If you’ve ever watched Chilling Adventures Of Sabrina on Netflix then it’s probable that, like me, you’ve been followed around by Riverdale when browsing for the next boxset to jump into.  There it is, in the Popular On Netflix list, in the Trending Now list, or in the Because You Watched Sabrina list.  It even came up in my Because You Watched Making A Murderer list.  Just give in to it.  I did.  There’s no point delaying the inevitable: we’re all weak.  While Sabrina’s characters, residing in nearby Greendale, refer liberally to Riverdale (joining both shows’ origins in their Archie Comics roots), it wasn’t until I journeyed there myself that I uncovered something truly entertaining.  Episode one makes every effort to hook you in with such force that you wonder how subsequent instalments will ever maintain the level: there’s mystery, there’s style and atmosphere, there are throwaway lines so witty that you can practically feel the writers air-punching as they thought of them.  Warning: some of the dialogue sparkle does die away as the drama progresses, but it’s taken over by the endless mystery and ever more stylised atmosphere of Riverdale town, until the place and its inhabitants take on an alternative universe quality, offering just the escapism you might need from your pointless life.
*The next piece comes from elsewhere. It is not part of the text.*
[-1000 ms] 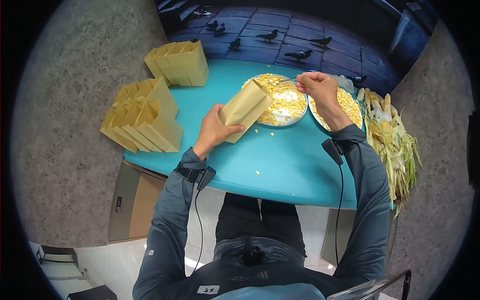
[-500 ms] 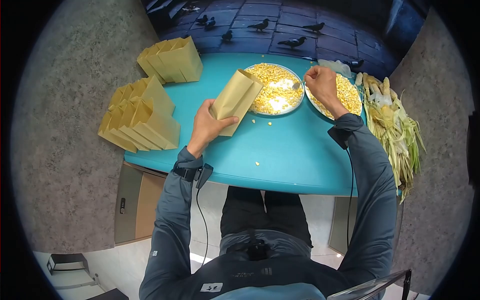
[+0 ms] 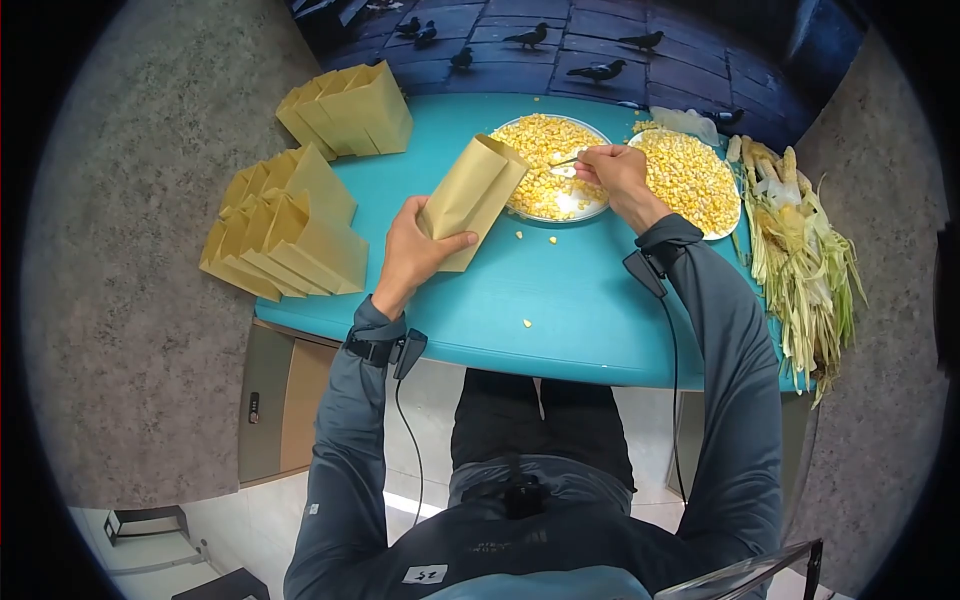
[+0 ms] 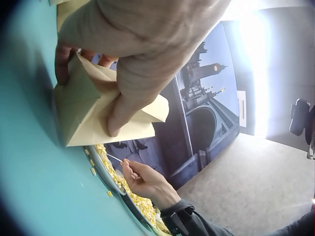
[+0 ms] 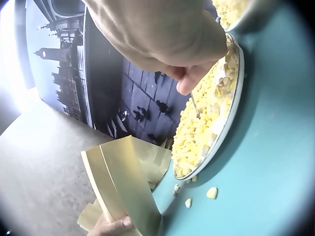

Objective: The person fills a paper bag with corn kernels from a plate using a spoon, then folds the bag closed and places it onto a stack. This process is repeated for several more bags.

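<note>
My left hand point(image 3: 412, 248) grips a tan paper bag point(image 3: 476, 200) around its lower part, the bag tilted with its open top toward the near plate of corn kernels point(image 3: 540, 135). In the left wrist view, the thumb presses the side of the bag point(image 4: 83, 113). Over that plate's right side, my right hand point(image 3: 622, 180) pinches the thin handle of a utensil, probably a spoon. In the right wrist view, the handle point(image 5: 195, 104) runs down to the kernels point(image 5: 189, 140); the utensil's far end is hard to make out.
Standing paper bags point(image 3: 290, 235) fill the table's left side, with more point(image 3: 350, 112) behind. A second plate of kernels point(image 3: 690, 180) is at the right, beside corn cobs and husks point(image 3: 795, 250). A clear plastic bag point(image 3: 685, 124) lies behind it. Loose kernels point(image 3: 527, 323) dot the teal table point(image 3: 600, 335).
My right hand first moved right, off the left plate toward the second one, then came back left over the left plate with the utensil. The left hand and its bag shifted slightly left.
</note>
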`<state>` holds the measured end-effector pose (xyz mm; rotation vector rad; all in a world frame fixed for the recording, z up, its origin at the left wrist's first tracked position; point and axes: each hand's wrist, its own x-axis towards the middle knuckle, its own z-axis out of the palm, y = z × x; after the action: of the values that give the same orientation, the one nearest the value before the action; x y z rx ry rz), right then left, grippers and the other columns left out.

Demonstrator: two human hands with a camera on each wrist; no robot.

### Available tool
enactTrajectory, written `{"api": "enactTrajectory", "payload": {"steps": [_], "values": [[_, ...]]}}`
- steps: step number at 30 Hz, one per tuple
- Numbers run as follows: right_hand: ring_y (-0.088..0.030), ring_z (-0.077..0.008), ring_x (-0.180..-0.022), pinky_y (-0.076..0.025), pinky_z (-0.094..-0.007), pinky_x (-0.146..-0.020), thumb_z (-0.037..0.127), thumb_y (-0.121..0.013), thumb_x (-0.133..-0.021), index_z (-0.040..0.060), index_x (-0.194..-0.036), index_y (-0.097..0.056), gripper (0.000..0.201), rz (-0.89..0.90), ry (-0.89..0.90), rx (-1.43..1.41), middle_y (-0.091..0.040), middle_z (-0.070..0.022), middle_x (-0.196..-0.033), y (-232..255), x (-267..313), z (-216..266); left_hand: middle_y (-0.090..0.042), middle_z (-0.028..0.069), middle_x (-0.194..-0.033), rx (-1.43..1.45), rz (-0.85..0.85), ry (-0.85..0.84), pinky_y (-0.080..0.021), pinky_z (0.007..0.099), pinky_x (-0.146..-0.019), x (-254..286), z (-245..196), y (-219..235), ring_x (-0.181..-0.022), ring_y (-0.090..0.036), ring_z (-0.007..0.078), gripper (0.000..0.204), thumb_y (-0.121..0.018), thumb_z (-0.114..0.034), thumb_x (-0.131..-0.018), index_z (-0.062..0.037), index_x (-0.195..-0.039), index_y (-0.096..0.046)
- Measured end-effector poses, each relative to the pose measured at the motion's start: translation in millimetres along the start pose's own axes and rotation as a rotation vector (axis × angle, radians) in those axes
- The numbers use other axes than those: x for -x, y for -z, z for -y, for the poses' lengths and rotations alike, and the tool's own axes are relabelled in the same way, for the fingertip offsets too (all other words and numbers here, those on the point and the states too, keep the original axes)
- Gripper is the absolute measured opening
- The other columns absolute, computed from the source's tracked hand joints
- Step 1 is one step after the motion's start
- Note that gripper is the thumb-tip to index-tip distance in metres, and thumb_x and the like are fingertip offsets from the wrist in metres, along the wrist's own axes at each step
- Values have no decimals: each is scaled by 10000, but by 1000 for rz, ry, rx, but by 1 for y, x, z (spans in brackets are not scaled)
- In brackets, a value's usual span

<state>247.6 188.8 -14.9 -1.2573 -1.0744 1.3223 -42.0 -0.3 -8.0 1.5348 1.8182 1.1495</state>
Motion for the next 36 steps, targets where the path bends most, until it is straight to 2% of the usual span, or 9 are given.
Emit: {"api": "enactTrajectory", "payload": {"steps": [5, 12, 16, 18, 20, 23, 27, 29, 36], "values": [[-785, -208, -825, -689, -289, -771, -25, -760, -957, -88, -1039, -714, 112, 31, -14, -37, -773, -161, -970, 9, 4, 21, -747, 175, -1181, -5, -1, 6, -615, 394, -905, -3, 0, 2, -1049, -750, 269, 783, -1026, -315, -705, 4, -1287, -610], [-785, -202, -808, -679, -288, -778, -12, -776, -935, -105, -1045, -730, 151, 107, 154, -46, -780, -166, -957, 10, 39, 83, -741, 186, -1194, 13, 19, 7, -616, 396, -912, -8, -1, -10, -1053, -749, 280, 814, -1029, -325, -700, 7, -1307, -599], [-774, -156, -802, -632, -267, -735, 48, -794, -937, -73, -1037, -763, 160, 205, 377, 119, -796, -129, -904, 4, 63, 86, -736, 187, -1190, 22, 16, -2, -615, 398, -908, -10, -3, -20, -1047, -747, 281, 811, -1025, -330, -701, 9, -1303, -601], [-764, -122, -783, -597, -261, -712, 80, -786, -947, -18, -1009, -792, 116, 303, 764, 384, -808, -93, -869, 2, 72, 81, -732, 185, -1177, 52, 56, 3, -613, 395, -904, -9, -6, -23, -1043, -745, 276, 807, -1023, -328, -700, 13, -1298, -602], [-753, -100, -760, -574, -261, -698, 94, -785, -947, 22, -986, -806, 85, 276, 844, 380, -812, -69, -851, 2, 74, 82, -729, 164, -1186, 64, 52, 34, -602, 383, -921, -9, -9, -21, -1059, -732, 255, 792, -1029, -314, -708, 7, -1297, -608], [-770, -139, -748, -583, -293, -699, 102, -782, -926, 36, -968, -809, 83, 20, 813, 580, -808, -78, -815, 18, 48, 71, -726, 145, -1193, 75, 42, 85, -591, 369, -940, -4, -14, -14, -1076, -721, 234, 774, -1032, -294, -717, 1, -1298, -614], [-779, -153, -728, -599, -312, -695, 115, -794, -907, 18, -931, -800, 100, -86, 698, 801, -809, -84, -811, 45, -6, 34, -731, 146, -1189, 67, 12, 102, -591, 372, -944, 1, -15, -4, -1079, -726, 241, 768, -1023, -287, -722, 0, -1304, -613], [-782, -158, -706, -617, -307, -684, 101, -798, -913, -20, -912, -781, 122, -101, 450, 635, -806, -95, -811, 46, -18, 17, -732, 144, -1189, 54, -8, 110, -589, 377, -944, 4, -16, -1, -1078, -727, 244, 766, -1022, -290, -720, -4, -1302, -613], [-793, -241, -794, -682, -299, -711, 4, -777, -951, -114, -982, -704, 142, 38, 149, 97, -764, -176, -922, -1, -4, -6, -736, 156, -1176, -3, -38, 88, -576, 391, -941, 6, -7, 4, -1079, -728, 268, 760, -1018, -314, -703, -16, -1276, -618]]}}
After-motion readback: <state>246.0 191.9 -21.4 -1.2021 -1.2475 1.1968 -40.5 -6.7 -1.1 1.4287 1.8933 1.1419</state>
The trick is to immerse yourself in Riverdale and accept it for the nonsense that it is.  The first barrier is the hair dye.  Lead character, Archie, is supposed to be ginger, but apparently they couldn’t find enough male actors with red hair.  KJ Apa, naturally dark-haired, was hired for other reasons, it seems, as the poor lad’s clothes are constantly getting torn off to prove to everyone he has done all his sit ups (and to distract you from his dodgy barnet).  If this makes you wonder how much steaminess the show purveys, then I can tell you that there is romping aplenty.  All the Riverdale High Schoolers are pretty active in this department, as are some of the parents.  It’s not really a family show, but the line is drawn at the female nipple, with below the waist out of bounds.  Sex and relationships are a big part of the plots, but it seems there’s no need to be explicit.  For one thing, it would look out of place next to Riverdale’s drug culture.  This idyllic forest town eschews your standard class As and Bs for its own brands of narcotics.  Try sounding dangerous when you’re talking about jingle jangle, which basically looks like pixie sticks.  Or if you want the harder stuff, there are fizzle rocks.  We’re shown stabbings and shootings over and over, and a growing body count is paraded in front of our eyeballs, but illicit substances take on a Wonka-esque whimsy that’s just part of the Riverdale experience.


But the weird names don’t stop there.  Archie’s best friend is referred to as Jughead by the rest of the cast, all while they manage to keep straight faces.  His sister is called Jellybean.  Their dad is FP.  There’s Midge and Moose.  You just get used to it, but I have to mention that Jughead’s hat is perhaps the most displeasing thing in the whole show.  I can only tolerate its tattiness and contrived kookiness because it seems to be in homage to the original Archie Comics characters, with Wikipedia reliably informing me that they first appeared in 1941.  Americana nostalgia frames a lot of the action: the teens consume thousands of calories of milkshakes in Pop’s Chocklit Shoppe (the ur-diner of diners, but with a weird name), Riverdale High is all letterman jackets and cheerleaders, gang members are identified by their leather jackets.


The gangs!  Alongside the jingle jangle, Riverdale gang culture has also been through the PG process.  The South Side Serpents (the South Side is the bad part of town: there is litter and graffiti there) drink in a dive bar and ride motorbikes, but they also do some sterling work in the community and just want to live their trailer park lives while clad in leather no matter the weather.  That said, they’ll pack some punches whenever the Ghoulies come to town to push fizzle rocks, resulting in dialogue that feels more CBeebies than The Wire.  I’ve decided they’re the male equivalents of tarts with hearts.  One is even called Sweet Pea (see earlier snarky comment about Riverdale nomenclature).


What actually happens, then?  Each series revolves around a mystery, from Jason Blossom’s death, to the Black Hood, who lingers unwelcome into season three’s Gryphons and Gargoyles boardgame-based shenanigans (no idea why it’s not spelled griffins, but think Cones of Dunshire from the amazing Parks & Recreation, only with more death and fewer cones).  Archie and Jughead form a central quartet with Betty Cooper (ornamental collars) and Veronica Lodge (pearls), supported by a handful of other teens who tend to get the better lines whilst coming and going.  The mysteries actually feel less interesting than the day-to-day relationships between the cast, but they contrive hard to drive tension between the kids and their parents.  In a stroke of self-referencing, the parents, who are of course as photogenic as their beautiful offspring, are played by high school movie royalty.  Step into shot Luke Perry, Skeey Ulrich and Molly Ringwald.  This reference loop almost inverts itself in a throwback episode when the young actors play their parents’ characters in a The Breakfast Club-inspired exposition of the Gryphons and Gargoyles’ origins.  It doesn’t matter, as the parents’ behaviour is often much more puerile than any of their children’s, partly because the writers aren’t shy of wild u-turns to drive the plot forward.


So, take a trip with me to Riverdale.  It’s not like the real world.  I’m literally going to coin an adjective here: Riverdalian.  It’s Riverdalian not to swear or say the real names of drugs or to be called Fangs.  It’s Riverdalian almost never to be seen in class at school because you’re too busy solving mysteries.  It’s Riverdalian that the episode where the students put on a musical (of Carrie) is a musical episode itself.  It’s Riverdalian to be melodramatic, far-fetched, heavily stylised and aesthetically cast.  But then it’s also Riverdalian to indulge in this guilty pleasure and not to be sorry about it.